Hoornweg and colleagues define generated waste as anything taken to the curb such as junked appliances as well as cardboard boxes, beer bottles and soda cans for recycling and food scraps for composting. "It is the part of our lifestyle that is the most visible, but it is an incredibly powerful proxy for what is going on upstream in terms of our life," Hoornweg said.
It is correlated, for example, with the amount of coal burned to power factories, forests chopped to make cardboard packaging, and water polluted with the pesticides and nitrogen used to grow food. These activities, in turn, are related to the amount of greenhouse gases released to the atmosphere.
On the flipside, a reduction in waste reflects a reduction in energy consumption, greenhouse gas emissions, and water pollution. "This is one of those win-win … well I don't know how many wins in a row, but quite a few," Hoornweg noted.

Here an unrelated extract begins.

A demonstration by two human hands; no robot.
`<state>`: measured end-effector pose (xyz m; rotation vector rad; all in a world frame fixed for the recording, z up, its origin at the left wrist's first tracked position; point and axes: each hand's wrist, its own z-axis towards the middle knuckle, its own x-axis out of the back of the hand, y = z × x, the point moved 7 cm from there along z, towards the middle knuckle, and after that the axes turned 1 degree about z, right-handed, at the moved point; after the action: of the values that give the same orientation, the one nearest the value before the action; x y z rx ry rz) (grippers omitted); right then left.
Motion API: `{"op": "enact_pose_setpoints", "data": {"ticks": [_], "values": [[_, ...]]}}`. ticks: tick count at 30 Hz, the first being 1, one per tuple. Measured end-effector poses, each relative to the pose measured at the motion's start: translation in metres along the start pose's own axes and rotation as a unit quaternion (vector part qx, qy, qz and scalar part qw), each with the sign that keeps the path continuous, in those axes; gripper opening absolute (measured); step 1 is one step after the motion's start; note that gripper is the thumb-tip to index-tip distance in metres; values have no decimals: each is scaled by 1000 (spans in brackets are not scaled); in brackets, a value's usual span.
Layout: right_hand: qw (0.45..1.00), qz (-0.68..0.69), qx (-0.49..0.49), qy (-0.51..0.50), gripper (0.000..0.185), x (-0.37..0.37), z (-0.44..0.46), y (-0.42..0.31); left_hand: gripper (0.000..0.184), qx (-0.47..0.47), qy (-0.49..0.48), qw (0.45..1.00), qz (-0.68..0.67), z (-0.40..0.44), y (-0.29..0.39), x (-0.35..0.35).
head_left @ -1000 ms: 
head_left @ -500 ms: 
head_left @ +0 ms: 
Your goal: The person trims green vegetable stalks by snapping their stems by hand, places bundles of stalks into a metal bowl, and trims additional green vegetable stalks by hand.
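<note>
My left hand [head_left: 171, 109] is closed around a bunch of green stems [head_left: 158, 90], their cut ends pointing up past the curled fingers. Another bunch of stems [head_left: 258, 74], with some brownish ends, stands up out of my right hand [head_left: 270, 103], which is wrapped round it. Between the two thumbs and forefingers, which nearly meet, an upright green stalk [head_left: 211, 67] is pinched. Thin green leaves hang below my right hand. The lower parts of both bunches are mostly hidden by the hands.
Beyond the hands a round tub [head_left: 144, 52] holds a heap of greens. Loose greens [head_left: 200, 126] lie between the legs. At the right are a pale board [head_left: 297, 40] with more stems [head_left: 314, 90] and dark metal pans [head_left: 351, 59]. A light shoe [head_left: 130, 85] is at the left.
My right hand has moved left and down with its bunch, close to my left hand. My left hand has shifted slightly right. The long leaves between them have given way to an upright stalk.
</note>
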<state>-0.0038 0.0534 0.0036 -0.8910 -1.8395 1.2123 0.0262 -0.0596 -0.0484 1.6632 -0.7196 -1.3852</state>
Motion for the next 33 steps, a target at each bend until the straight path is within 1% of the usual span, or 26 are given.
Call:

And the best way to get to that multiple win is education, especially of women. "As you educate young girls, then the size of the family drops very quickly and you actually increase the quality of life," he said. "People stop having lots of children when they have confidence that in their senior years, they will be taken care of."
Other efforts at waste reduction such as zero-waste to landfill initiatives popular in the U.S. and Europe is "incredibly important" and "will stem the tide to some extent," he said, "but the tide is still coming because it is mainly a function of urban growth."
In addition to Hoornweg, co-authors of the Nature article include Perinaz Bhada-Tata, a solid waste consultant in Dubai, United Arab Emirates, and Chris Kennedy, a professor of civil engineering at the University of Toronto, Canada.